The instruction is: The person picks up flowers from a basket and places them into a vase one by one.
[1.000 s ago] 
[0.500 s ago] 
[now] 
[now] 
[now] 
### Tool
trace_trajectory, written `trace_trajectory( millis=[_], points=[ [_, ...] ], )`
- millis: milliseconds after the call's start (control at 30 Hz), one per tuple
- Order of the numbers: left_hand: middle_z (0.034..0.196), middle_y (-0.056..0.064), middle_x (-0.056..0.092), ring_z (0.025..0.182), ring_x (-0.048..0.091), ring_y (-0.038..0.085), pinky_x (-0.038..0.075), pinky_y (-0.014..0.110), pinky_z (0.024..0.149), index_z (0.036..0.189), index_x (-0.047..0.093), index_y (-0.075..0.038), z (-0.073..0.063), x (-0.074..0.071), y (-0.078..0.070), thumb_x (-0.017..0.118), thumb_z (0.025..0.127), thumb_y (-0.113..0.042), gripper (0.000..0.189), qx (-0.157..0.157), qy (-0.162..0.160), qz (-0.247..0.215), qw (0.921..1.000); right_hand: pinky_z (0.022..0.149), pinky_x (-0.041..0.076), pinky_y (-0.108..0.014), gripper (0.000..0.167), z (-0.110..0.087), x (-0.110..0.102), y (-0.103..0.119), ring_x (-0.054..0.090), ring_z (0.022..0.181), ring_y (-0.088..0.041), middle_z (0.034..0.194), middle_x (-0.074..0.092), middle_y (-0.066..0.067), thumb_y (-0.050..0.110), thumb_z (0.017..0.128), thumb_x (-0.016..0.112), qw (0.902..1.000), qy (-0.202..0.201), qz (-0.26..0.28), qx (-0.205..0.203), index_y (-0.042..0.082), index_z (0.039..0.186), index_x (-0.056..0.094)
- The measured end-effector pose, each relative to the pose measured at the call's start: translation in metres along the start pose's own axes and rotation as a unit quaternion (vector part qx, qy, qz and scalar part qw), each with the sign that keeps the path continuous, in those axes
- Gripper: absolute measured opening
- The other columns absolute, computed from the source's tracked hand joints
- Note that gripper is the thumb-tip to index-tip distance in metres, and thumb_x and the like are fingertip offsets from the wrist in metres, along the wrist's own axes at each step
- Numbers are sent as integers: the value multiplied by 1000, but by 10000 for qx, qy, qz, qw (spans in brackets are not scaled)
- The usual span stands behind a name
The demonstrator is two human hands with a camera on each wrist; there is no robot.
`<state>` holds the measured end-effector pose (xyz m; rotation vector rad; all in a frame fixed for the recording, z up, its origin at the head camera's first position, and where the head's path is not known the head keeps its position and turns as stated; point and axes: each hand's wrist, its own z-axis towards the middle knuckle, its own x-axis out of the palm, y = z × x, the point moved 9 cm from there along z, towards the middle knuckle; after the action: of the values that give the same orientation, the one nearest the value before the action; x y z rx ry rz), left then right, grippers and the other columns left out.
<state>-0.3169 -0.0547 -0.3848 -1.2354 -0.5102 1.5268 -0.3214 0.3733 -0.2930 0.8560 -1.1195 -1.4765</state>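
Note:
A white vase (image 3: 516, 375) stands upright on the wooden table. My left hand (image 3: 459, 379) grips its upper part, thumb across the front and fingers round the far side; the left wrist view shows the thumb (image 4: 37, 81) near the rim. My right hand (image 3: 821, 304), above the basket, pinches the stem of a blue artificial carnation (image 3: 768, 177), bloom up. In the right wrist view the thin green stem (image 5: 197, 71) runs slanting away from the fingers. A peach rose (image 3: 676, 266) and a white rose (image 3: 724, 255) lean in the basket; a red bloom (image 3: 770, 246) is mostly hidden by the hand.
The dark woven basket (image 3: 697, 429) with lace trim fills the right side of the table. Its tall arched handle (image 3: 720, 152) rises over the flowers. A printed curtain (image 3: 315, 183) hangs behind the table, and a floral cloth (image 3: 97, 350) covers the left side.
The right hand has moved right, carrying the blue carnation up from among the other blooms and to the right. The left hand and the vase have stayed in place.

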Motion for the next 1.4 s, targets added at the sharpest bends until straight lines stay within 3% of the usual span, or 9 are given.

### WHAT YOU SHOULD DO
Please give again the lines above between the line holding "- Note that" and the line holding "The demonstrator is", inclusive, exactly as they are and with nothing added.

### EXPECTED ANSWER
- Note that gripper is the thumb-tip to index-tip distance in metres, and thumb_x and the like are fingertip offsets from the wrist in metres, along the wrist's own axes at each step
- Numbers are sent as integers: the value multiplied by 1000, but by 10000 for qx, qy, qz, qw (spans in brackets are not scaled)
- The usual span stands behind a name
The demonstrator is two human hands with a camera on each wrist; there is no robot.

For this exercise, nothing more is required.